Oh yes. How silly is it to not share production documents with the whole team? To just do a screengrab once a day isn’t enough, people need to be able to edit in what they have flippin’ finished-–but I digress.
A game needs to have a solid focus. With my visual novel, it’s the storytelling. That is a hook. With my GameMaker game, shooting up enemies and dodging bullets is the focus.
I had thought the main world was a ‘hellish’ world. There was severe issues with these decisions. Going to Pinterest for concept art doesn’t fix things.
Then again, I’ve only programmed two, or three, of my own games. Maybe I don’t have a right to act superior with game development right, but I was asking for what to do, and asking for a list of things to be drawn. I was actively working from the list above, a list that of course I could have finished, but they didn’t implement it. I realized by Saturday night I probably was just chilling in Discord with randoms, enjoying it for the social aspect.
Why draw 5 animated faces when we don’t even have the core gameplay loop sorted?

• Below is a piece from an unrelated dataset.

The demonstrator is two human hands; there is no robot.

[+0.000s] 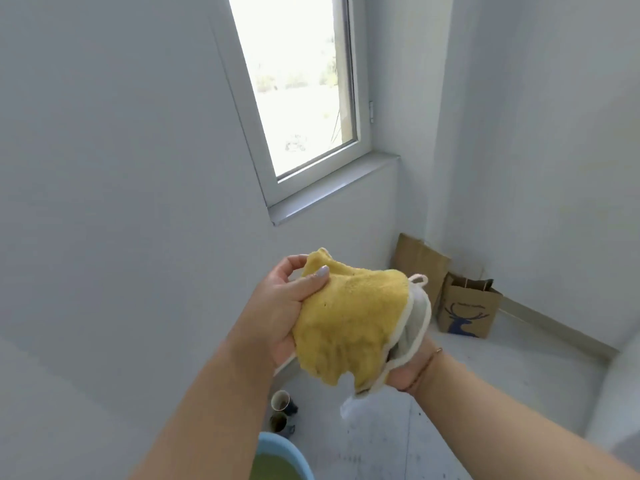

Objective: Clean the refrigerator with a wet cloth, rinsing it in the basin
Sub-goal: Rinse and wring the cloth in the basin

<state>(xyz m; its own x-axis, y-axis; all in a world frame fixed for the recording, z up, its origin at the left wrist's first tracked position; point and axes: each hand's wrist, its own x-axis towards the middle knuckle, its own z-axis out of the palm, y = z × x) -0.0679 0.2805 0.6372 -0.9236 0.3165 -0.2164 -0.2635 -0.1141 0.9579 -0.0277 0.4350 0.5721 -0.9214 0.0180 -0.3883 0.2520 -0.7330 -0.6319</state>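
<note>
Walls: white, meeting at one corner behind the hands.
Window (304,88): one, with a grey sill below it.
Floor (485,386): pale, speckled.
Paper bags: two by the corner; one flat brown bag (420,263) leaned on the wall, one standing bag (465,308) printed with a blue deer.
Basin (284,459): one, blue, on the floor at the bottom edge, holding greenish water.
Cloth (353,320): one, yellow with white trim and a small loop, held up in the air between both hands, above the floor.
Left hand (277,310): thumb pinched over the cloth's top corner.
Right hand (408,368): gripped the cloth's lower right edge, mostly hidden beneath it; one bracelet on the wrist.
Cups (281,400): two, side by side on the floor just beyond the basin.
</note>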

Whos fault is that? Discord communication, the designers, the absence of a producer, the lack of initiative shown by people like me? Or is it all of the above at once. Eh. It’s nobodies ‘fault’ per say, but good games take something special. Especially good game jams, which I’ve known. I’ve known jams where I’m creating the whole time and everything I draw is used. That’s how it should be.
Anyways, I was daydreaming about what I would’ve done, but I didn’t do it. Instead I was a sheep and gathered around whomever showed interest in my art. I need to have more faith in my art, but it’s a painful area for me. As I’ve said, its exhausting.

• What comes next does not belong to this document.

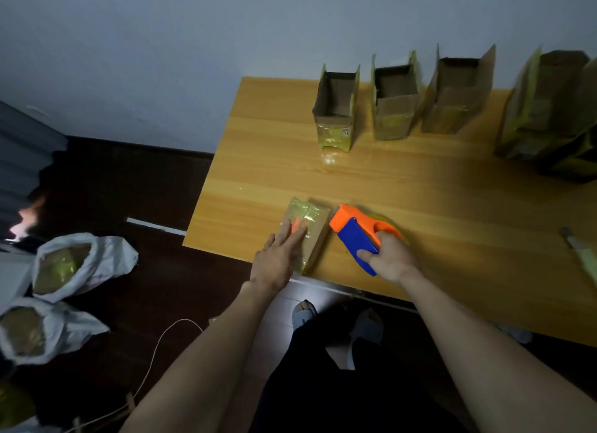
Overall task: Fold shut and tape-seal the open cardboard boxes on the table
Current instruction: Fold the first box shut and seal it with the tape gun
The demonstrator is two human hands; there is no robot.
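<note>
The closed cardboard box [307, 230] lies flat near the front-left corner of the wooden table [420, 187], directly under your left hand [277, 259], and just to the left of the tape dispenser [358, 237] that your right hand [392, 259] holds. Your left hand rests on the box's near end with its fingers straight and spread, pointing away from you across the glossy taped top. Your right hand has its fingers curled round the orange handle of the dispenser, thumb against the blue body, and the orange nose of the tool points up and left, nearly touching the box's right edge. Both forearms reach in from the bottom of the view, converging toward the table's front edge. Along the far edge, well apart from both hands, four open boxes [337, 116] stand upright in a row with their flaps raised.
</note>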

I wanted to feel like people were excited by my art. Some of them did say ‘awesome’ and made it worthwhile. That they had seen it when I posted I wanted a team, and thought I would suit their vision. Instead I just drew some stupid cartoon faces and sat around making a game I was sure wasn’t going to take form.
Because I am insecure about my art. I wanted to show, to myself and others, I am capable. Anyways, I hope the pictures I posted above are enjoyable. Maybe someday an employer will say, hey she can sure art. And my true self will shine through.
This post probably makes me sound ungrateful and rude, well I just want to clarify that everyone worked hard. I just am a critic and know what a comparably more satisfying game jam feels like, just in how I felt like a part of it. Once again, I was the one passively letting others make decisions. That is kind of what I wanted, to do my thing, there are only so many decisions one can make.
I wanna vent some more, I’m really tired. I think I need to get out into nature and interact with real humans a few hours. Maybe I’ll have more to say on it these next few days.
They probably are reading this and think I’m a massive bitch. I‘m not trying to be, I just wasn’t used much this weekend. Plain and simple. So of course I’m tired and salty.